SOS is the culmination of my work since 1966, when my wife, Noel, and I moved from Melbourne, Australia, to Houston, Texas. My initial goal was to begin a four-year clinical pastoral education program (CPE) at the Institute of Religion in the Texas Medical Center. The long-term dream was to develop a parish-based lay pastoral education program to equip laypeople to serve with their ordained pastors in the pastoral ministry of the parish.
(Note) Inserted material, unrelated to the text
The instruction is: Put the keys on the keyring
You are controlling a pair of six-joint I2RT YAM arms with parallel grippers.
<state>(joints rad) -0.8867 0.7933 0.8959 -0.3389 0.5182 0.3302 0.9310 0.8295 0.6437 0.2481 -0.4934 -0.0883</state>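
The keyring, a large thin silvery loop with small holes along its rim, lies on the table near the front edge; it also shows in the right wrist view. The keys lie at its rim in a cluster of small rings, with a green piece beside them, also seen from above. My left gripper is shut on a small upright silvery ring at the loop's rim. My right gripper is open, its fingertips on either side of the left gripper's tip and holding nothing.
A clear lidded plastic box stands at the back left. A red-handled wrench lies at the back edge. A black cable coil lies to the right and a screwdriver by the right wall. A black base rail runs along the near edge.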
Until the midnineteenth century, pastoral care was the province of parish clergy, for which few were adequately equipped. I aimed to change that model by demonstrating that laypeople with the necessary training were integral to the church's ministry. That would entail providing clergy with supervisory skills.
The founder organizations of the newly constituted Association for Clinical Pastoral Education (ACPE) had pioneered clergy pastoral care education in the 1920s. The Equipping Laypeople for Ministry (ELM) program, which I founded in 1979, proved effective in the dual tasks of lay pastoral care training and the preparation of clergy for their necessary function of oversight of lay pastors.
Saying Our Stories is the account of the pioneering effort to undertake those tasks and demonstrate the effectiveness of the new model of parish pastoral ministry. It is a book of stories. The text suggests that pastoral care, at heart, is knowing that when a troubled person casts round for someone to listen to her (or his) story, they need a caring story-listener. Such listening is hard work, but story-listeners know that to listen is to care. If they finish up thinking, "All I did was listen," they know it is such a big all!